Bread and Dependency
Not too long ago, a Roman Catholic Priest came to consult with me, concerned about his use of alcohol. Wondering if he had developed a dependency, he described his daily routine of a drink before dinner followed by two more drinks during the evening as he worked alone in his room, until falling asleep in his chair. Another man has been a client of mine for some time. Married, with a strong relationship with his wife and a devotion to two young children, he nevertheless finds himself going to the computer in the middle of the night to visit chat rooms and look at pornography. We had worked together for almost a year before he could share his secret. A third man weekly describes his participation in Gamblers Anonymous and how he has worked to remain “bet free” for over a year. As I listen to these individuals, my mind sometimes drifts to my own habits, appetites and attachments; the ways in which I might seek out pleasures and relief. How easy it can be to succumb to the seduction of a scotch and bowl of potato chips in front of the TV at the end of a long day. How I can crave comfort at times, and distract myself with all kinds of gadgets and indulge in material things, often avoiding the sense that I am really dependent upon God.
Addictions, it seems, are all around us! Besides whatever personal demons with which we might struggle, we hear constantly about America’s addiction to everything from fossil fuels to our phones. You name it! Of course, not all indulgences are addictions, but we certainly are possessed by many attachments, and often rely on an array of mind and body altering things to quell our hunger and thirst. The Hebrews might be forgiven for becoming a bit testy about their sojourn in a desolate land without obvious sources of food and drink. On this very day, millions of people will be physically hungry, and in the face of such deprivation, thinking about the reality of spiritual hunger can seem like the very definition of privilege. But many human hungers spring from deep emotional needs and thwarted desires. For all the strength and beauty of being human, we are also “but flesh” as the psalmist says: vulnerable in our physical and emotional states. We are creatures who exist, as poet Mary Oliver says, (in and through) “the soft animal of our bodies.”
Addiction, after all, is desire run amok. It’s a process which begins with attraction and satisfaction and continues to the point where the hunger cannot be satisfied. Before we had neurochemical models to explain the addictive brain, psychology used to speak in terms of “thwarted oral desires” from childhood; some deprivation of a basic emotional need.

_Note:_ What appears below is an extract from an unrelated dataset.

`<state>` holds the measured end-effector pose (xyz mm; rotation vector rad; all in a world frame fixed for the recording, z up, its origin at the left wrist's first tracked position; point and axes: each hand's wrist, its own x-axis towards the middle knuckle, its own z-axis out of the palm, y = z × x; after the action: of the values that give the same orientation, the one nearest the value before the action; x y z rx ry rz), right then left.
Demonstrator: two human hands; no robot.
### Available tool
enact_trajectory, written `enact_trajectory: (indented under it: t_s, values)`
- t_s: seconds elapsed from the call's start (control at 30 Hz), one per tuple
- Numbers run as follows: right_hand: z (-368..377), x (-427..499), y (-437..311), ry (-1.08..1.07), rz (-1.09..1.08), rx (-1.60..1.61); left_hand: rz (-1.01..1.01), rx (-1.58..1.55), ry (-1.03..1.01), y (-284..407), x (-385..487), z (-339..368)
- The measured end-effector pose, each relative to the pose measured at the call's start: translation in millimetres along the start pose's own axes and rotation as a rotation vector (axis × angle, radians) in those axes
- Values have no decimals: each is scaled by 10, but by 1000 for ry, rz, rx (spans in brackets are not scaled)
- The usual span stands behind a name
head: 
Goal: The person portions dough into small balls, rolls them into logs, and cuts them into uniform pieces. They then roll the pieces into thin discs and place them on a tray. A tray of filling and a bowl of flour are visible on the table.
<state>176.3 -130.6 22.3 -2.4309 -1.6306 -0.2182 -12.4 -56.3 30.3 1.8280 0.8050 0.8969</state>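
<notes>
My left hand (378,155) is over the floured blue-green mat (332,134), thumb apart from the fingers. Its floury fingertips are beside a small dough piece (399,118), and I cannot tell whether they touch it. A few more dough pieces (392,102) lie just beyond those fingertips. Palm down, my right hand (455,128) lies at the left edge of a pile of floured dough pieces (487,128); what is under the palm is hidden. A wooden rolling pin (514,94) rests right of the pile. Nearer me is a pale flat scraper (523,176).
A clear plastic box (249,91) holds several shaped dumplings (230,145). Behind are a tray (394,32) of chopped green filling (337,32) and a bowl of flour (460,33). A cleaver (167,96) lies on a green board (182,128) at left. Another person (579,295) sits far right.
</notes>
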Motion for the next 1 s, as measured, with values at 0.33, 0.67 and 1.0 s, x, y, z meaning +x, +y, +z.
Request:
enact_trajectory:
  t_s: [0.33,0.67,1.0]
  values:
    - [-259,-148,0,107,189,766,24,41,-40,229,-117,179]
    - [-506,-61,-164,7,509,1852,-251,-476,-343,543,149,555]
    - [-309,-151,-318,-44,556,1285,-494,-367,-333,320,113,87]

Of course, as all you parents know, what child ever ceases to want more of certain things: more candy, more ice cream, more screen time…more hugs. And unless we develop a strategy of radically denying these needs and desires—becoming anorexic in our rejection of certain pleasures—we continue to desire certain comforts throughout our lives. And why shouldn’t we! Desire is what drives our being and orients our attention. Without it, we’re dead in the water. But if our desire gets hooked on the wrong stuff, or even, “too much of a good thing” we can find ourselves derailed and feel dead-ended.
In the scene from John’s gospel proclaimed today, Jesus has just moved on from the extraordinary feeding of the multitudes. Jesus is not indifferent to the physical hungers of the body but is especially concerned about the hunger of the soul. He challenges those who have come after him to see beyond the tasty bread in order to grasp the “sign” and to set their hearts on the bread which does not perish and the life of the spirit which is eternal. Like the Samaritan woman at the well who desired the water which would allow her never to thirst, someone here asks for this amazing bread which will take away all hungers.

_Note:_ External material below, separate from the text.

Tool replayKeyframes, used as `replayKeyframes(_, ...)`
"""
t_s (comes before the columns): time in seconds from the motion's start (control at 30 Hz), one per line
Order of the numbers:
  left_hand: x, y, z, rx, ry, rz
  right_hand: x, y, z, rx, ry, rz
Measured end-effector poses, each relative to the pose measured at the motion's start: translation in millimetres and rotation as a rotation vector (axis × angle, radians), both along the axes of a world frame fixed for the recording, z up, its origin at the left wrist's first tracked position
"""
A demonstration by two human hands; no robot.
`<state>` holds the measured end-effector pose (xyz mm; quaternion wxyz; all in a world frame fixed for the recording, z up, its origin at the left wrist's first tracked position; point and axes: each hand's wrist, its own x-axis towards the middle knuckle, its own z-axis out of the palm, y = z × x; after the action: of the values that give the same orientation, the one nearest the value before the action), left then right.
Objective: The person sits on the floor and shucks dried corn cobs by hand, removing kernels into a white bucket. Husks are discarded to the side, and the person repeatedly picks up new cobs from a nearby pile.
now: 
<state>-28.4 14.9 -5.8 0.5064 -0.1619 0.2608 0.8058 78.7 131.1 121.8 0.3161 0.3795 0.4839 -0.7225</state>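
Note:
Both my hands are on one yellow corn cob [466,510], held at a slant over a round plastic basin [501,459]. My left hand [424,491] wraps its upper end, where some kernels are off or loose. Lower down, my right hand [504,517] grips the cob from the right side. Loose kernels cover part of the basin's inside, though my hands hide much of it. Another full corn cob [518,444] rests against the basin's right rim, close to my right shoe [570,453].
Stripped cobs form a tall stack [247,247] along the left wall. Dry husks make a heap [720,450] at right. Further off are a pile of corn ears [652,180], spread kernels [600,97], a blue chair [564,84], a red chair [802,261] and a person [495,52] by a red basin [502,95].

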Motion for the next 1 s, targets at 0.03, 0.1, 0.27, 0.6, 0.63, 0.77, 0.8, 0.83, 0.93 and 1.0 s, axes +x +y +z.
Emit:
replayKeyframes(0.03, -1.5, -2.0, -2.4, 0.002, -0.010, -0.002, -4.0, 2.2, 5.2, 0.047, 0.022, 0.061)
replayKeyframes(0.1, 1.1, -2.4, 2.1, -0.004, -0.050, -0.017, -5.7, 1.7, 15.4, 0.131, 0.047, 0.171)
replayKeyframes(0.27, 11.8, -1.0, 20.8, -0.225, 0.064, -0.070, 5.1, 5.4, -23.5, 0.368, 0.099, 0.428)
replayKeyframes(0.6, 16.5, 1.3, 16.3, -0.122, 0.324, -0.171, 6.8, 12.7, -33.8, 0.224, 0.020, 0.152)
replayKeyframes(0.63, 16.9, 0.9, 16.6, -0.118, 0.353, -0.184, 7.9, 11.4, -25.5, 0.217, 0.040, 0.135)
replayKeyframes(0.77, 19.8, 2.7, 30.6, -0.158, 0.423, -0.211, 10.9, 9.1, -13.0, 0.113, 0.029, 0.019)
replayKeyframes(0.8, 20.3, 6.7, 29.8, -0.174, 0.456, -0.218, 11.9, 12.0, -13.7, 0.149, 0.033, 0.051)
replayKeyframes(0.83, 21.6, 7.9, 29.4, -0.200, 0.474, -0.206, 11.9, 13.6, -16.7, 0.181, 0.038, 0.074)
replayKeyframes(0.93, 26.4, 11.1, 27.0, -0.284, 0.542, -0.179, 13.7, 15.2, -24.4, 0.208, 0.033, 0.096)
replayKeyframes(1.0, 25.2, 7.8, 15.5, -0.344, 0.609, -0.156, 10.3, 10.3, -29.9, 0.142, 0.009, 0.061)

Jesus said to them: “I am the bread of life. Whoever comes to me will never be hungry, and whoever believes in me will never thirst.” Had I been there on that particular day, I think I might have been tempted to ask: Really. Do you mean what you’re saying? Isn’t this a bit of an exaggeration; some sort of exercise in the hyperbolic? I think Jesus might have just looked at me, sighed, and then gone on to use me as an example of a person of little faith!
Thomas Jefferson famously created his own edition of the New Testament in which he removed all references to miracles and the supernatural. This was the pinnacle of the rationalist philosophy which sought to establish religious faith “within the limits of reason alone.” The main line Protestant tradition has often tilted toward Christianity as a force for moral good, preferring to emphasize the social gospel over the messiness of extreme emotionality and spiritualism. Let the Roman Catholics keep their saints and devotions and “priest-craft” and ideas about a magical transformation of the Eucharistic bread! But of course, life isn’t exactly a rational enterprise most of the time, as much as we would like it to be. Every extreme provokes a counter-reaction, and while a rational religion may be efficient and adequate for some things, it fails to address the deep hungers of the human soul and the wisdom of giving oneself to the fantastic proposition of God’s desire to be fully within and among us. Jesus’ discourse on the himself as the bread of life is not merely a metaphor, but a deep symbol meant to provoke our imagination and challenge our narrowness of mind. But the essence of it is not the bread itself, it is the invitation to come to Jesus again and again, and to receive a love which cannot be contained.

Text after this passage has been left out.